Alternative strategic recommendation
If the team wants the runtime itself to embody durable state, approvals, workflow identity, and control-plane semantics, then Cloudflare Agents is still the most interesting next bet. If the team instead wants a portable sandboxed workstation layer with host-owned orchestration, the new OpenAI Agents SDK is now the clearest Python-first alternative.
The de-risking experiment to run next
Cloudflare path
- Add a real capability gateway layer.
- Make approval and caller identity real.
- Put a fake-but-realistic domain service behind the gateway.
- Prove agents never touch raw credentials.
OpenAI sandbox path
- Run the new Python spike with a real API key and operator approval stop/resume.
- Put the same capability gateway in front of every privileged action.
- Compare serialized sandbox-state resume against Cloudflare workflow resume.
- Measure whether the Python sandbox layer reduces glue code enough to justify a polyglot runtime.
Decision question
The next experiment should not be “another generic demo.” It should be a security-architecture prototype that compares Cloudflare’s integrated runtime against OpenAI’s sandbox-resume path while preserving the same capability-gateway trust boundary.
Evidence used from the repo
Files inspected
requirements.mdagent-access-architecture.mdREADME.mdsrc/vercel-ai-sdk/workflow.tssrc/claude-agent-sdk/workflow.tscloudflare/README.mdopenai-agents-python/README.mdopenai-agents-python/relay_north_openai_agents/workflow.pydocs/plans/2026-04-14-cloudflare-agents-spike.mdcloudflare/src/lead-agent.tscloudflare/src/workflows/lead-workflow.ts
Key evidence points
- The repo now contains five proof-of-concept implementations with concrete runnable paths.

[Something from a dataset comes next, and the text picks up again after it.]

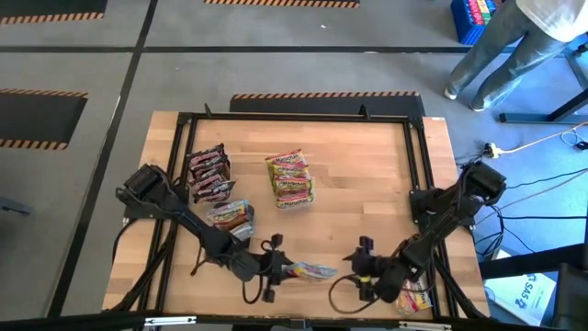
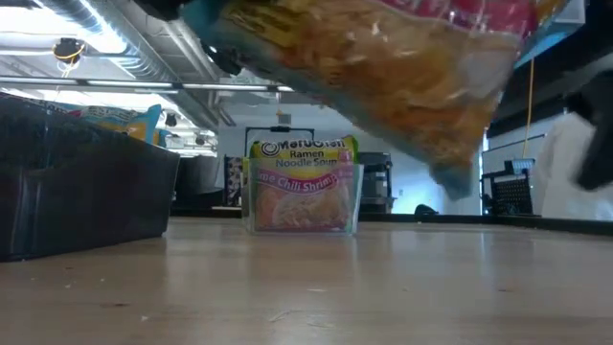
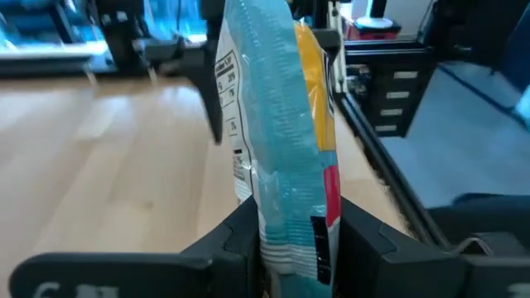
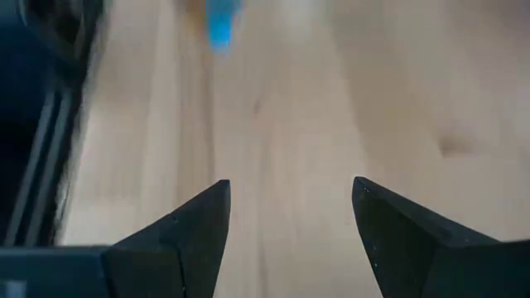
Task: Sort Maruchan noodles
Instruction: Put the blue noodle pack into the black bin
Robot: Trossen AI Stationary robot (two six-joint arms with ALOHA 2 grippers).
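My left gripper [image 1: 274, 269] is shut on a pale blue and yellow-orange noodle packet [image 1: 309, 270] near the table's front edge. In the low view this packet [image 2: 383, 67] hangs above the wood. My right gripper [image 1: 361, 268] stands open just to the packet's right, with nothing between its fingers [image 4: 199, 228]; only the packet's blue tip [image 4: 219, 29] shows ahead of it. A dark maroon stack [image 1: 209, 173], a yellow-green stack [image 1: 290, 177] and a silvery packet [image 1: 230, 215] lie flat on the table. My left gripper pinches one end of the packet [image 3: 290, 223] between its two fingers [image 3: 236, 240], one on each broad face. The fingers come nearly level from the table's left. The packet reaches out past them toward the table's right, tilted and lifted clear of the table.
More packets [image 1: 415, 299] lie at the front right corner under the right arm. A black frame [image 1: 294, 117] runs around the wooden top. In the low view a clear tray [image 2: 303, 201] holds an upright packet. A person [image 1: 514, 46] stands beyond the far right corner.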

- The Cloudflare spike proves durable per-lead state, forced QA fail/pass, and an approval-gated workflow stop at
awaiting_approval. - The OpenAI spike proves a clean Python sandbox-agent pattern with host-owned orchestration and serialized sandbox session state.
- The Claude example most directly expresses orchestrator + specialists and remains the best single-SDK pick.
- The Vercel example is strongest on typed app-layer generation but still needs surrounding runtime infrastructure.
- Gas City is now actually runnable end-to-end, but remains the heaviest substrate-style option.